# Bosch TCA5201 stuck on Service Program



## Hydra1704 (Dec 9, 2020)

Hello everyone, i have a Bosch TCA 5201 (Siemens TK53009 equivalent, i guess) it stays stuck on the service program (Power button and S red light blinking) when i press the power button, the motor turn on clockwise direction (seen from the side where the brewing unit goes) and then the "Tooth" of the drive coupling get stuck under the plastic support of the spring of the drainage valve (See picture). All this with the brewing unit removed, if i insert the brewing unit back on, the motor tries to do a little turn but stays blocked, since it turn clockwise direction and the brewing unit is already turned all the way at clockwise direction, and in this position, the brewing unit can be tuned only at counterclockwise direction. After that when i try to remove the brewing unit, i need to use a bit of force, and I'm not able to put it back on. I made some "test" (always without brewing unit) and everytime i turn on the machine, the motor turn only at clockwise direction and never at counterclockwise (in order to catch and press down the drainage valve), that's the only movement that the motor does. The water pump and the grinder doesn't turn on in all this process. Thanks in advance for the help.


----------



## HDAV (Dec 28, 2012)

NO experience of you issue or your machine....

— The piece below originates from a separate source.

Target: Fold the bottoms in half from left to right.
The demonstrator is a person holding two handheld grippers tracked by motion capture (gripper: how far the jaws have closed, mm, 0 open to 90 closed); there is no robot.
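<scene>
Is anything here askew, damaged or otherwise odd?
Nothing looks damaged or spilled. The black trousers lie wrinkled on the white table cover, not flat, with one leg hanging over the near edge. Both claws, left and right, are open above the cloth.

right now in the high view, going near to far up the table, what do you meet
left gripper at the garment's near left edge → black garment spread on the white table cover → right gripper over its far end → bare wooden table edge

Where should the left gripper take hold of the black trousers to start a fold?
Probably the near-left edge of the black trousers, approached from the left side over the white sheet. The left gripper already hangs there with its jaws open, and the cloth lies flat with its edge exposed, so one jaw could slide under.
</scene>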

Is the white arm in the spindle in the wrong location as it spindle was in position A and arm fitted in B looks like it can fit in 3 possible positions on that spindle?


----------



## Hydra1704 (Dec 9, 2020)

HDAV said:


> NO experience of you issue or your machine....
> 
> Is the white arm in the spindle in the wrong location as it spindle was in position A and arm fitted in B looks like it can fit in 3 possible positions on that spindle?

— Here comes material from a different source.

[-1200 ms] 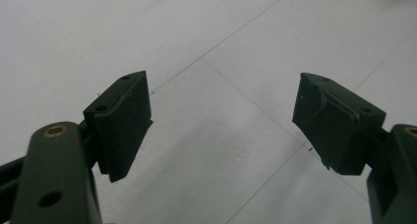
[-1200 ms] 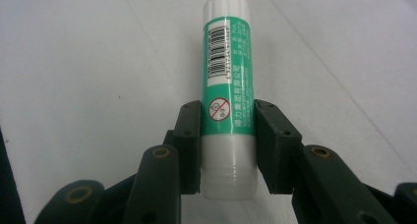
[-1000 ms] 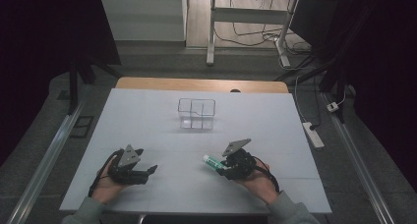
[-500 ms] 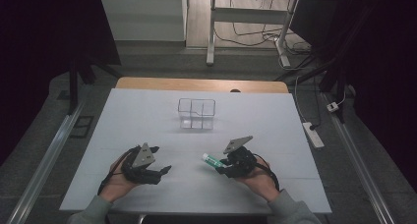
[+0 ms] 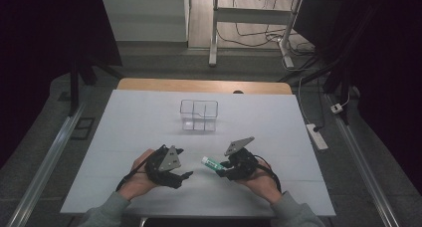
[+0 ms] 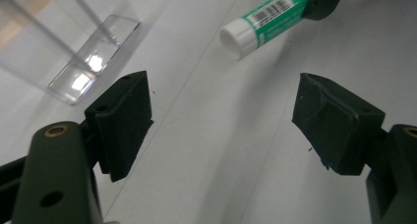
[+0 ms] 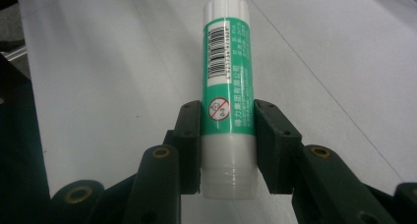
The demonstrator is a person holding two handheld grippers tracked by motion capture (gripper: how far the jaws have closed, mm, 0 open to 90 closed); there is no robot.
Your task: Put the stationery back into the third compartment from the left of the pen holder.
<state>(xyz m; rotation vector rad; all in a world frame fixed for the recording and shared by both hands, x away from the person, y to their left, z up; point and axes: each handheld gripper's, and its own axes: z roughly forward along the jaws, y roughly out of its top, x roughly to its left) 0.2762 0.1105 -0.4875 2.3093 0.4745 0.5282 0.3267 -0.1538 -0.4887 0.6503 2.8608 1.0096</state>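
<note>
A green and white glue stick (image 7: 227,86) is clamped near its base between the two black jaws of my right gripper (image 7: 227,121), its white cap pointing away. From above, the glue stick (image 5: 211,163) pokes leftward out of the right gripper (image 5: 225,167) near the table's front. My left gripper (image 5: 181,177) sits a short way to its left, jaws spread wide with nothing between them. In the left gripper view the open left gripper (image 6: 221,111) faces the glue stick's capped end (image 6: 260,20), which lies just beyond the jaws.
A clear plastic divided box (image 5: 199,115) stands at the middle of the white table (image 5: 149,122); its corner (image 6: 74,47) shows to the upper left of the left gripper. A power strip (image 5: 317,136) lies off the table's right edge.
My left gripper has moved to the right, toward the glue stick, and lifted slightly. The right gripper and glue stick have stayed where they were.
</note>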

 The white arm is fitted in the right position I guess, i looked on some videos on YouTube, and it looks like it has to be positioned that way. I guess that the problem is the way the spindle rotate, probably in the wrong way, i guess it should rotate in the other way and the white arm should press and slide down the drain valve. Sadly the spindle is rotating always on the same way (clockwise) and so the white arm reach the plastic support and stays blocked that way as the picture shows. In a working machine should turn in the other way too, can't find from where the issue is coming. Any help is appreciated.


----------